Présidentielle au Sénégal : La diaspora sénégalaise a voté en toute quiétude à Ouagadougou

La diaspora sénégalaise vivant au Burkina Faso a voté le dimanche 24 février 2019 à Ouagadougou pour élire le nouveau président parmi cinq candidats en lice dont le président sortant Macky Sall. Plus de 1400 inscrits étaient attendus dans cinq bureaux de votes sur l’ensemble du territoire burkinabè.

Convoqués aux urnes, à l’image de leurs compatriotes restés au pays, les Sénégalais vivant au Burkina Faso se sont rendus massivement dans les urnes, le dimanche 24 février 2019 pour prendre part à l’élection de leur président.

Plus de 1 400 inscrits devraient se rendre dans 5 bureaux de vote sur l’ensemble du territoire burkinabè dont trois à Ouagadougou, un à Bobo-Dioulasso et un à Koudougou, pour accomplir leur devoir civique. Très tôt dans la matinée, ils ont pris d’assaut la cour de l’école primaire publique Kamsaoghin « C », site abritant les opérations de votes dans la capitale burkinabè.

Contexte sécuritaire oblige, un important dispositif a été déployé sur les lieux et toute personne, votant ou simple visiteur du jour, devait montrer patte blanche avant d’y accéder. Les électeurs ayant planifié de venir accomplir leur devoir citoyen avant d’aller vaquer à leurs occupations s’impatientaient dans les rangs, tandis que les présidents des bureaux de vote et leurs équipes s’attelaient à régler les derniers détails.

A 8 heures, le top de départ est donné et les premiers dans les files indiennes sont invités à présenter les documents de vote, aux accesseurs pour vérification avant de passer dans l’isoloir. Selon le coordonnateur délégué de la Commission électorale nationale autonome (CENA) au Burkina Faso, Baldé Mamadou Sagne, les opérations se déroulent normalement, sans incident.

« Les bureaux de votes ont été ouverts à 8 heures comme prévu par la loi électorale et les électeurs sont en train de voter », a-t-il fait savoir précisant que son rôle est de veiller au respect du code électoral par les membres des bureaux de vote ainsi que les électeurs. Sous la supervision générale de l’équipe de la CENA, basée à l’ambassade de la république de Côte d’Ivoire, il rend compte de tout incident qui pourrait entacher le scrutin et cela a commencé, depuis l’identification des électeurs jusqu’aux opérations de vote.

Réélection ou alternance ?

Le président sortant Macky Sall, candidat à sa propre succession, est en lice avec quatre autres candidats. Il s’agit du député Ousmane Sonko, ancien haut fonctionnaire et figure montante de l’opposition, de l’ex-Premier ministre Idrissa Seck, de Madické Niang, un proche de l’ancien président Abdoulaye Wade et du candidat du Parti de l’unité et du rassemblement (PUR), El Hadji Sall.

Pour Abdoul Aziz Ndongo, favorable au candidat de la majorité, la victoire de Macky ne fait l’ombre d’aucun doute. « Notre candidat sera élu dès le premier tour avec au moins de 70% des voix. Depuis son arrivée au pouvoir, le Sénégal est en chantier et le bilan à lui seul suffit pour convaincre les électeurs à accorder leurs voix au président pour mettre le pays sur les rails vers l’émergence », a-t-il justifié.
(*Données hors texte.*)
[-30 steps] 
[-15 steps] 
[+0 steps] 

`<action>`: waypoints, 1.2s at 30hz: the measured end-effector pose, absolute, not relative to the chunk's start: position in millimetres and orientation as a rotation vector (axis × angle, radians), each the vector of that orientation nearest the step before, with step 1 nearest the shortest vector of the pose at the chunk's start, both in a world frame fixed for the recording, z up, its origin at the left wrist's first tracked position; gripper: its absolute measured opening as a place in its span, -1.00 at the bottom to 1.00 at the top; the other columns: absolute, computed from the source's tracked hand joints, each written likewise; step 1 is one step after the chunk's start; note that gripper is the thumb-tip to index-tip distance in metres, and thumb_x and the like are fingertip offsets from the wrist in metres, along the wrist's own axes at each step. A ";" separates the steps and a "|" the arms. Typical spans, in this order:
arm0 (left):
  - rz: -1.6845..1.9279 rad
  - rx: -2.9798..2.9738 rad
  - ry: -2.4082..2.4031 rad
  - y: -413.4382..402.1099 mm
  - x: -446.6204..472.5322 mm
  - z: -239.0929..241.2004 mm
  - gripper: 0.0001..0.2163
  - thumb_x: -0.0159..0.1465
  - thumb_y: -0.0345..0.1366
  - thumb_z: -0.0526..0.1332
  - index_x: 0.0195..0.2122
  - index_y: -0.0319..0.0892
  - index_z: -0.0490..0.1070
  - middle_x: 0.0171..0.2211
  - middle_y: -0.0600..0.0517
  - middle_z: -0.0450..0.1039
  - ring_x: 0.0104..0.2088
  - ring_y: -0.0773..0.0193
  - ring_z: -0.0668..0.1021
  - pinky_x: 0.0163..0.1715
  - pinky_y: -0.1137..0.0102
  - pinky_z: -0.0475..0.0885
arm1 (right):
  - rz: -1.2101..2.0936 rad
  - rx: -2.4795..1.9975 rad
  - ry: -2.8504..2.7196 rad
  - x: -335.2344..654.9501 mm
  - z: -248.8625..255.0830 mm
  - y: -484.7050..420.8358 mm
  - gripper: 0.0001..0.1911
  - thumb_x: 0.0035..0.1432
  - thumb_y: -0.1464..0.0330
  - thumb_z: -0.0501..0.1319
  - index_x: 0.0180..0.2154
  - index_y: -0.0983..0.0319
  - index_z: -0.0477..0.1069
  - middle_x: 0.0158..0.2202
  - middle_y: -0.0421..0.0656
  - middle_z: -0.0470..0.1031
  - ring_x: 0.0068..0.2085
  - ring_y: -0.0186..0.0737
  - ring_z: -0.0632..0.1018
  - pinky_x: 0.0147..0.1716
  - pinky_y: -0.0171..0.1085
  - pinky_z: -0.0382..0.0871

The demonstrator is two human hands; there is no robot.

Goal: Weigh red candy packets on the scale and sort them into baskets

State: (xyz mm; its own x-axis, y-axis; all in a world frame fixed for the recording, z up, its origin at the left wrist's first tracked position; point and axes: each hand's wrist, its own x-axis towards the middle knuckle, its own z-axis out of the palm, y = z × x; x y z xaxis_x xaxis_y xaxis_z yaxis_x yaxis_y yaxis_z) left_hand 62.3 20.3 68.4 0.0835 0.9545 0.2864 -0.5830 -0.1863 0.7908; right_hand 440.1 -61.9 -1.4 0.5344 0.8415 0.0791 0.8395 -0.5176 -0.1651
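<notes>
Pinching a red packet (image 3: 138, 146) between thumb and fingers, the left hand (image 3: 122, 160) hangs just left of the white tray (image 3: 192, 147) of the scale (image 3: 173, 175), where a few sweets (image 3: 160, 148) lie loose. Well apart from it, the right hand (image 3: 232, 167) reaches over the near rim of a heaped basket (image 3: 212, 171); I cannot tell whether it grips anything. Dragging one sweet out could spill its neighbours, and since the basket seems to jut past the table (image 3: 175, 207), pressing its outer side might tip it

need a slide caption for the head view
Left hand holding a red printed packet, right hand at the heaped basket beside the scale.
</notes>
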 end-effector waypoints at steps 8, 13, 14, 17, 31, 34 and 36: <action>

Et d’ajouter que les candidats de l’opposition ne font pas le poids devant Macky Sall qu’il a qualifié de « bâtisseur ». Mais son compatriote, Madieumbè Gaye, représentant de la « Coalition IDY 2019 » au Burkina Faso qui soutient la candidature de Idrissa Seck pense plutôt que c’est le temps de l’alternance.

« Le Sénégal compte trois grandes régions qui concentrent 50% de l’électorat à savoir Dakar, Thiès et Diourbel. Avec le soutien de l’ancien maire de Dakar, Khalifa Sall, la capitale tombe dans l’escarcelle de Idrissa Seck et Thiès est son fief où sa victoire a toujours été éclatante. Tout cela, ajouté au mécontentement de bon nombre de citoyens face à la gouvernance du régime en place, notre candidat se présente comme le favori de cette présidentielle », se convainc le porte-parole de « IDY 2019 ».

Concernant la manipulation des urnes à laquelle les présidents sortants africains n’hésitent pas à s’adonner lorsque leurs chances sont maigres, M. Gaye, dit ne pas craindre. « Le fichier électoral est disponible sur une plateforme numérique avec le nombre précis des électeurs inscrits. Il est consultable par tous, y compris les journalistes. Les résultats seront connus par tous avant d’être proclamés par la CENA », a-t-il expliqué.